The Texas Legislature is in session, as of last week. So I’m
busy putting together a list of bills to follow. There’s a lot left to do,
although I do have a few items so far under the categories of the legislative
priorities we developed at the state convention last June.
Texas State Capitol |
Usually we follow, and do citizen lobbying for, bills we
want to have pass. Most of the time we don’t spend a lot of time on things we’re
against. We’ve had Republican leadership, so that means a Democrat agenda doesn’t
make a lot of headway.
This year we have a better speaker—which means we have
reason to hope more conservative legislation will get on the calendar for a
vote. But the minority party is slightly larger than last session. So there’s
reason to be cautious.
As I’ve been going through the bills that have been filed, I
thought it might be instructive to go over a few things we don’t want to see
happen. Like I said, I don’t think these things have much of a chance. But
maybe you should be aware of what some legislators think would be “progress”
for Texas.
The state Senate has a bill, SB 150, attempting to codify in Texas law a
right to abortion. Meanwhile a joint resolution, SJR 3, was filed attempting to guarantee the right to life of unborn children (to the
extent authorized under federal constitutional law). That’s the kind of
contrast we have between the two parties. Irreconcilable differences.

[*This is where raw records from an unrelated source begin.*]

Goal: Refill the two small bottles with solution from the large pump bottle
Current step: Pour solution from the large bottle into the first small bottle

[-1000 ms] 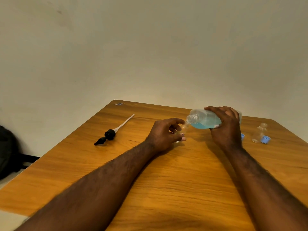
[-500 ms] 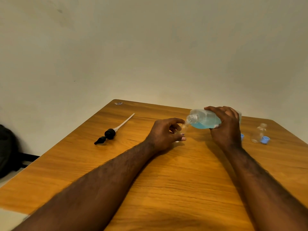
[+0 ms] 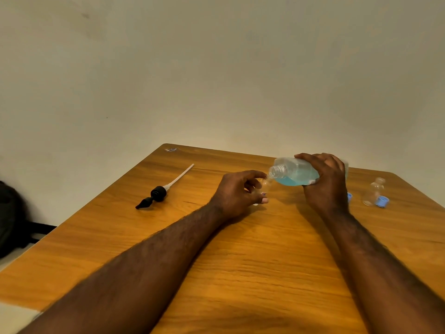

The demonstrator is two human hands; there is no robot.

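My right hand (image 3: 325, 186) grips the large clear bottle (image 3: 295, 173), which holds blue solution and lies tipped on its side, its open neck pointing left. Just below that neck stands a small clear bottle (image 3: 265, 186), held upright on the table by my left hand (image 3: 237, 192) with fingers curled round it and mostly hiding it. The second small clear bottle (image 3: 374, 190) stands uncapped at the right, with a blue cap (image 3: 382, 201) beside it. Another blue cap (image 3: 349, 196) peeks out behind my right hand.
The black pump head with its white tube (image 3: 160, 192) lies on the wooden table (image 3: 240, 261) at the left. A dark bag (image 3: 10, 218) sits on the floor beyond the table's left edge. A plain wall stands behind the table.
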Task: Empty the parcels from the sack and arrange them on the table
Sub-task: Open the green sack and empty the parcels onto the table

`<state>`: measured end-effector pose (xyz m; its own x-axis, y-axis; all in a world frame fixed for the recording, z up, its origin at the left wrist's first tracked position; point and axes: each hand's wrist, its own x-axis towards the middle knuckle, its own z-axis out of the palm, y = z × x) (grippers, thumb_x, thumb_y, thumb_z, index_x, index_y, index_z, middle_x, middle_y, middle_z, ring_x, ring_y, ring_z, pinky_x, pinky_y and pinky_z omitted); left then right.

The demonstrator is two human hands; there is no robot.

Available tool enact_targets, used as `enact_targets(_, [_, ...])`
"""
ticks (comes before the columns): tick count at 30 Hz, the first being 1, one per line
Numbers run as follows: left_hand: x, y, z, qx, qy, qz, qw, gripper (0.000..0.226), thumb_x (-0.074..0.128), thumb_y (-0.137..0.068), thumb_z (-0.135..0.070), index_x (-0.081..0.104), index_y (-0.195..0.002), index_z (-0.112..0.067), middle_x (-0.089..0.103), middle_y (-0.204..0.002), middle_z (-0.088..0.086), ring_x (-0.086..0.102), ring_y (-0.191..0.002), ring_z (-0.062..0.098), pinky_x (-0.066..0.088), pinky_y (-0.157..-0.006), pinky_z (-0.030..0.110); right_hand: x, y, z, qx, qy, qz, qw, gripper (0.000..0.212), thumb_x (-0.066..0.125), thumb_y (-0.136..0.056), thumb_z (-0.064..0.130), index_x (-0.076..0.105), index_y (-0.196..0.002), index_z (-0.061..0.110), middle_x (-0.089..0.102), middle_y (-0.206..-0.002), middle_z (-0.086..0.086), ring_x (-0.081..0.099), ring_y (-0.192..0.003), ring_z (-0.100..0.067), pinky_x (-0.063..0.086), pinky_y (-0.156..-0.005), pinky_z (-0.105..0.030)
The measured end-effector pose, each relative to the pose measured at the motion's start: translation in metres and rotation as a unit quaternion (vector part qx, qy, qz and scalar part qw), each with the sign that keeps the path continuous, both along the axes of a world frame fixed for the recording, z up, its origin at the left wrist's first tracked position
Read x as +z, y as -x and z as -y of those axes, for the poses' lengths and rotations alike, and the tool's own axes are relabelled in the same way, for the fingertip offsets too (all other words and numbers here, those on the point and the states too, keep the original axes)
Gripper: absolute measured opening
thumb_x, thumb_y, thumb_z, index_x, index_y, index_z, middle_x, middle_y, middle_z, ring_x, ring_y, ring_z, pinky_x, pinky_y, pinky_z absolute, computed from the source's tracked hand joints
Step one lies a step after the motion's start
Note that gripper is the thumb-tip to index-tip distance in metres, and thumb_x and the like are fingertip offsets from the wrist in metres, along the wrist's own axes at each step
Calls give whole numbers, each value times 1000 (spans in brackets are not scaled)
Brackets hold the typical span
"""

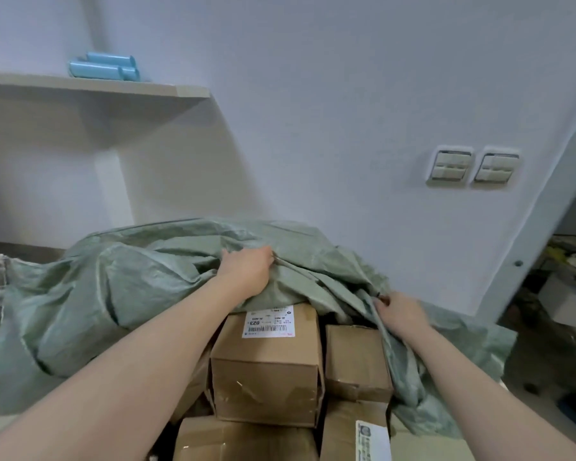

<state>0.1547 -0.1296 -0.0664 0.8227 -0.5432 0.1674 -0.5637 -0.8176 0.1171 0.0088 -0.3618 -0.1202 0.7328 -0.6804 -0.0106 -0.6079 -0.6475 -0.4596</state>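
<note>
Sack [80,311], green woven plastic, crumpled, fills mid frame in the head view. It has a frayed corner at far left, and its mouth faces the person.

At the top-centre of the mouth edge is the left hand [246,271]. Its grip is clamped on a bunched fold of fabric, fingers curled over it, knuckles up. That fold sits right above the labelled box [266,364]. The fabric drapes onto the box's far top edge & partly covers its white label [268,322].

Lower & to the right is the right hand [401,311], its grip pinched on the mouth's hem w/ fingertips curled round the edge. Sack material runs down from that grip along the right side of the boxes.

Between the 2 grips the mouth gapes & brown cardboard parcels show:
- The labelled box is in the middle, taped front toward the camera.
- A smaller box [356,357] touches its right side, just below-left of the right hand.
- Under them are a bottom box [240,440] & a lower-right box [346,434] w/ a white label on its corner.

Whatever carries the sack is hidden under it.

Behind is a white wall [346,78] w/ 2 switch plates [449,166] side by side at right. A pale shelf [113,86] upper left has light-blue rolls [103,68] lying on it. Far right is a dim doorway [566,261] w/ clutter too dark to make out.
</note>
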Motion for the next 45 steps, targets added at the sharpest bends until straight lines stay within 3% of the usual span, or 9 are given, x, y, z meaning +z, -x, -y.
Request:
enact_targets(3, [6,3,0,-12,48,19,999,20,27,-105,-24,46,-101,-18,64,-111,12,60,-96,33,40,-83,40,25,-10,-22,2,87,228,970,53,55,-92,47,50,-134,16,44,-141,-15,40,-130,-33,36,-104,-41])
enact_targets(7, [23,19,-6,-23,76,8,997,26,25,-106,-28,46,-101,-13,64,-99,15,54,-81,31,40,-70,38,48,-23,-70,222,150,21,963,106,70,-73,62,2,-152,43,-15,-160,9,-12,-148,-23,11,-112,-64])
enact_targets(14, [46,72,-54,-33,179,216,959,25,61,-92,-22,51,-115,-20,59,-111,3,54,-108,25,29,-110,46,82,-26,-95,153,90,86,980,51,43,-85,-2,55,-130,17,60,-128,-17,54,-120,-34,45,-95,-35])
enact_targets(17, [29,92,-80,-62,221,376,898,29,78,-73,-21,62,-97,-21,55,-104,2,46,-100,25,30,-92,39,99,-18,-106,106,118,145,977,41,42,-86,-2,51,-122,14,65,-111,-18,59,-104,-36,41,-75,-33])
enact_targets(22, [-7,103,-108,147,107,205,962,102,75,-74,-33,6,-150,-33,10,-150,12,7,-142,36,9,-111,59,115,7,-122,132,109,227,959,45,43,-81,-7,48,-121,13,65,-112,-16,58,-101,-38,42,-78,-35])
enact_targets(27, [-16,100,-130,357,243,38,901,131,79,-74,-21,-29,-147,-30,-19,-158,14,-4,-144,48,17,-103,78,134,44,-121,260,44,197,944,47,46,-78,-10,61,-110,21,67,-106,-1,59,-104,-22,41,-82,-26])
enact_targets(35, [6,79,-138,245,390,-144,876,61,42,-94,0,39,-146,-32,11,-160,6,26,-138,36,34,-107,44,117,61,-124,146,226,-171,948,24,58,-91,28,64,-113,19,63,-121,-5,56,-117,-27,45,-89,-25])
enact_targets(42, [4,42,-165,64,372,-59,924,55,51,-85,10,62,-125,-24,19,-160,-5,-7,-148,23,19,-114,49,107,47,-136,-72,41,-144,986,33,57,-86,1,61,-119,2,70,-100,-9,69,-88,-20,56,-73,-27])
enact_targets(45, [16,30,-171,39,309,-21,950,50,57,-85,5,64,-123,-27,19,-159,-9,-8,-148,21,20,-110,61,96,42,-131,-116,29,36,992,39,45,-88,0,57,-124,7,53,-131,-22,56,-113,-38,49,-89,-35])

There’s a bill in the House, HB 513, attempting to set up a pilot program for distributing “long-acting reversible contraceptives”
in public schools. I consulted Wikipedia to know what such contraceptives entailed:
“Long-acting reversible contraceptives are methods of birth control that
provide effective contraception for an extended period without requiring user
action. They include injections, intrauterine devices and subdermal
contraceptive implants.” So, either hormones by injection or subdermal implant,
or a device requiring minor surgery—provided by a school. Why should a school
be involved in this medical business in the first place? The bill says,
the pilot program may not distribute or provide for the
distribution of a long-acting reversible contraceptive to a student who is
under 18 years of age unless the school district obtains consent from the
parent of or person standing in parental relation to the student.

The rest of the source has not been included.